Kansas courts have generally treated time limits in the range of a year or two, tied to a defined territory or customer base, as potentially reasonable, but there is no fixed statutory number. Reasonableness depends on the facts of each case, the industry, and the employee's role. Do not assume a specific month or mile figure is automatically valid or invalid.
No Low-Wage Carve-Out in Kansas
Several states (such as Illinois, Washington, and Oregon) have passed laws voiding non-competes for workers below a salary threshold. Kansas has not done this. As of 2026, Kansas has no income-based ban, so in principle a non-compete can be presented to a low-wage or hourly worker. That said, the reasonableness test still applies: a court may find that restricting a low-wage worker who holds no trade secrets and has no special customer relationships protects no legitimate business interest and imposes an undue burden. The lack of a bright-line wage rule means outcomes turn on the specific circumstances, not on a statutory cutoff.

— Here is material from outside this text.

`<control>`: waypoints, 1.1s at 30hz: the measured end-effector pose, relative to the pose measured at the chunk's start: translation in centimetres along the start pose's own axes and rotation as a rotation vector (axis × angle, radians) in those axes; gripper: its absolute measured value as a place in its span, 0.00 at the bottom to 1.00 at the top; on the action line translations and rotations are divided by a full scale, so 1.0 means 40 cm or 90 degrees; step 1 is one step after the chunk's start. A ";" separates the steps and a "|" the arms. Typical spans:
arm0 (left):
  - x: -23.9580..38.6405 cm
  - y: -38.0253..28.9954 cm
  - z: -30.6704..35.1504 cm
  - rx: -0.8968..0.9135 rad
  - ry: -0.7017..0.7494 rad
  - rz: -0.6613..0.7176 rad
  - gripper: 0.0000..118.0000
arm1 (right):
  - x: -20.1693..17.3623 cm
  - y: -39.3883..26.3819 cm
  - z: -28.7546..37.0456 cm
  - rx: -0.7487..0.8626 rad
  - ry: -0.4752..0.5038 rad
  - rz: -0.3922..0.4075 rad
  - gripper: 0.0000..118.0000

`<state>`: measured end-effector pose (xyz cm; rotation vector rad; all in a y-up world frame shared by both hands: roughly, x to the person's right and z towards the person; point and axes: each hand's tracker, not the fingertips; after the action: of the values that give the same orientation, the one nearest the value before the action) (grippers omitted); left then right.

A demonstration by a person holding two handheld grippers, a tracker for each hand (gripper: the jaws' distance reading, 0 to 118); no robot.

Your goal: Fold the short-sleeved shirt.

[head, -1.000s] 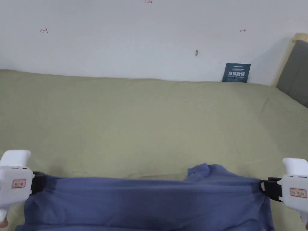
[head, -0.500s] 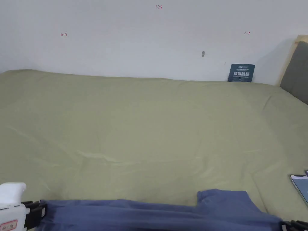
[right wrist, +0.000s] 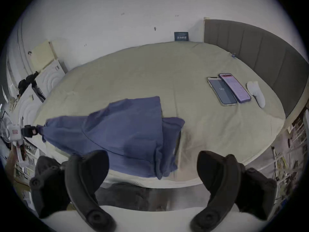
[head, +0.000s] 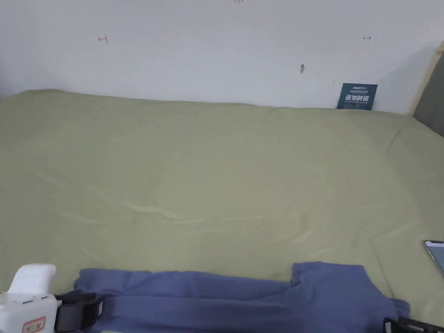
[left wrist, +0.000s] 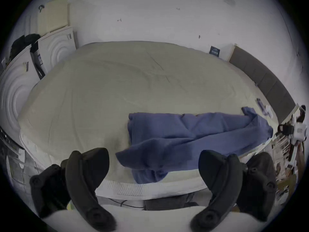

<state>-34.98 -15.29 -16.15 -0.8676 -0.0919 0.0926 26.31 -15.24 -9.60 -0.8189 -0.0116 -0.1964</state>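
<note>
- The left gripper stands with its jaws wide apart, clamping nothing. The right gripper is likewise released.
- The blue shirt lies bunched on the bed, just ahead of both grippers.
- Its long axis runs from one gripper across to the other. A sleeve, probably, points away near the right gripper.
- The person should re-grip both end corners evenly and tension the cloth flat before folding.
</note>
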 end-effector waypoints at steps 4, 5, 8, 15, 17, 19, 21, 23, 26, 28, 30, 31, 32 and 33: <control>-0.009 0.015 0.050 0.054 0.023 0.038 0.00 | -0.075 0.016 0.069 0.079 -0.023 0.036 0.00; -0.007 0.019 0.058 0.058 0.029 0.044 0.00 | -0.098 0.019 0.080 0.098 -0.043 0.055 0.00; -0.012 0.030 0.080 0.071 0.020 0.051 0.00 | -0.148 0.024 0.111 0.149 -0.049 0.084 0.00; -0.073 0.064 0.033 -0.004 -0.033 0.098 0.00 | -0.256 0.048 0.187 0.283 -0.071 0.108 0.00; -0.108 0.082 0.007 -0.038 -0.071 0.132 0.00 | -0.283 0.049 0.225 0.320 -0.087 0.123 0.00; -0.150 0.105 -0.021 -0.067 -0.110 0.166 0.00 | -0.305 0.049 0.256 0.355 -0.100 0.131 0.00; -0.188 0.121 -0.049 -0.099 -0.135 0.181 0.00 | -0.324 0.045 0.289 0.382 -0.113 0.135 0.00; -0.220 0.132 -0.078 -0.139 -0.180 0.191 0.00 | -0.338 0.044 0.309 0.394 -0.117 0.134 0.00; -0.252 0.135 -0.127 -0.174 -0.233 0.227 0.07 | -0.356 0.044 0.328 0.401 -0.120 0.137 0.00; -0.261 0.128 -0.142 -0.165 -0.242 0.229 0.61 | -0.363 0.040 0.333 0.407 -0.121 0.135 0.00; -0.258 0.123 -0.166 -0.175 -0.249 0.227 0.96 | -0.365 0.043 0.333 0.404 -0.122 0.128 0.00; -0.255 0.117 -0.172 -0.181 -0.255 0.229 0.95 | -0.365 0.043 0.330 0.401 -0.124 0.128 0.00; -0.260 0.114 -0.177 -0.179 -0.273 0.242 0.95 | -0.360 0.039 0.328 0.401 -0.128 0.126 0.00; -0.263 0.112 -0.188 -0.188 -0.298 0.269 0.95 | -0.357 0.039 0.324 0.397 -0.129 0.126 0.00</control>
<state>-44.73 -19.35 -24.86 -1.1372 -0.3670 0.6929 13.40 -2.36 -3.07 -0.2117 -0.1736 0.0795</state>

Non-Solicitation and Confidentiality Clauses
Many Kansas employment contracts include non-solicitation clauses (you may compete, but you cannot solicit the employer's customers or employees) and confidentiality or trade-secret clauses. These are generally easier to enforce than a full non-compete because they are less restrictive of your ability to work, but they are still judged for reasonableness. Kansas has also adopted the Uniform Trade Secrets Act, which protects genuine trade secrets independently of any contract you sign.

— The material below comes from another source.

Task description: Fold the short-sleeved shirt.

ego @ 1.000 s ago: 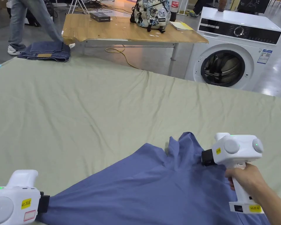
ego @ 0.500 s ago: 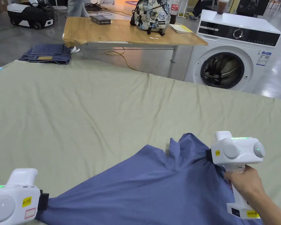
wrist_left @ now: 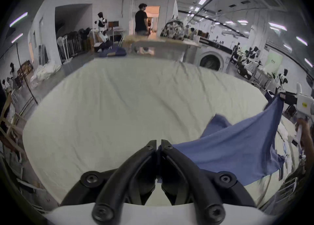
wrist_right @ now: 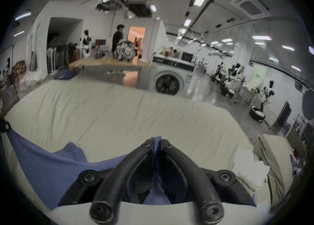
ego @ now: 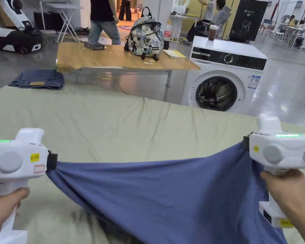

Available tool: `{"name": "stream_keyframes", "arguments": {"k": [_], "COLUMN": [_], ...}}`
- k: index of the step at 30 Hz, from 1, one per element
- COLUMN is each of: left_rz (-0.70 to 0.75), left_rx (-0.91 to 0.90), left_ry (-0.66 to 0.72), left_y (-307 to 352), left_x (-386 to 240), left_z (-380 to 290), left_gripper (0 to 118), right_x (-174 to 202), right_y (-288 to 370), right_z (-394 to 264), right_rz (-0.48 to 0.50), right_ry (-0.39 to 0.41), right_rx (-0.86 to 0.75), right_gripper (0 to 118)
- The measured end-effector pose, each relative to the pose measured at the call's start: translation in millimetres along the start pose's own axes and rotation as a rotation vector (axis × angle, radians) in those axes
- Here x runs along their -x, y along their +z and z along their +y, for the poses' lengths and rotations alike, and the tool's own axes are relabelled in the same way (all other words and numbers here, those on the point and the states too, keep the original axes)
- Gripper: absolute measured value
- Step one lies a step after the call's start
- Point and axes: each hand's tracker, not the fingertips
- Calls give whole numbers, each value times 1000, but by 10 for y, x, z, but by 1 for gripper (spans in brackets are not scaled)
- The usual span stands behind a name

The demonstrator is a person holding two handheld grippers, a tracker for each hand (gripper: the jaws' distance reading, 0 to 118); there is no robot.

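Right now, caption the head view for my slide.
Both grippers, left and right, hold a blue shirt stretched above the sheet.

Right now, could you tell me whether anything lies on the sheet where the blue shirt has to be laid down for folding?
Nothing visible does. Both the left gripper and the right gripper are shut on the blue shirt, which hangs between them over the bare green sheet. The folded jeans lie at its far corner, apart.
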Motion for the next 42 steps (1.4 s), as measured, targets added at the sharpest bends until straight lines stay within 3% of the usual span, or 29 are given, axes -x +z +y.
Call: {"name": "stream_keyframes", "arguments": {"k": [9,19,32,42], "left_rz": [-31,5,35,58], "left_rx": [-205,-365,-521,-563], "left_ry": [-65,-122,-133,-118], "left_y": [384,558,605,485], "left_x": [-568,-1127,-1142,-1219], "left_z": [1402,2474,3612,3914], "left_gripper": [0,0,0,0], "right_x": [-609,-951,-1045,-1078], "right_y": [630,846,769,587], "right_z": [708,1503,2490,2652], "right_rz": [-145,-232,-282,-303], "right_ry": [-108,-173,-188,-223], "right_rx": [-195,-318,-431,-449], "right_gripper": [5,5,5,5]}}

Recent Legal Changes Workers Should Know
The biggest recent development was at the federal level, not in Kansas. In 2024 the Federal Trade Commission issued a rule that would have banned most non-competes nationwide. A federal court in Texas (Ryan LLC v. FTC) set that rule aside in August 2024, so it never took effect. As of 2026, there is no federal ban on non-competes, and Kansas's common-law rules continue to control. The Kansas Legislature has not enacted a statute banning or capping employee non-competes, so the Weber v. Tillman framework remains the law. Because this is an area where bills are introduced from time to time, confirm the current state of the law before relying on it.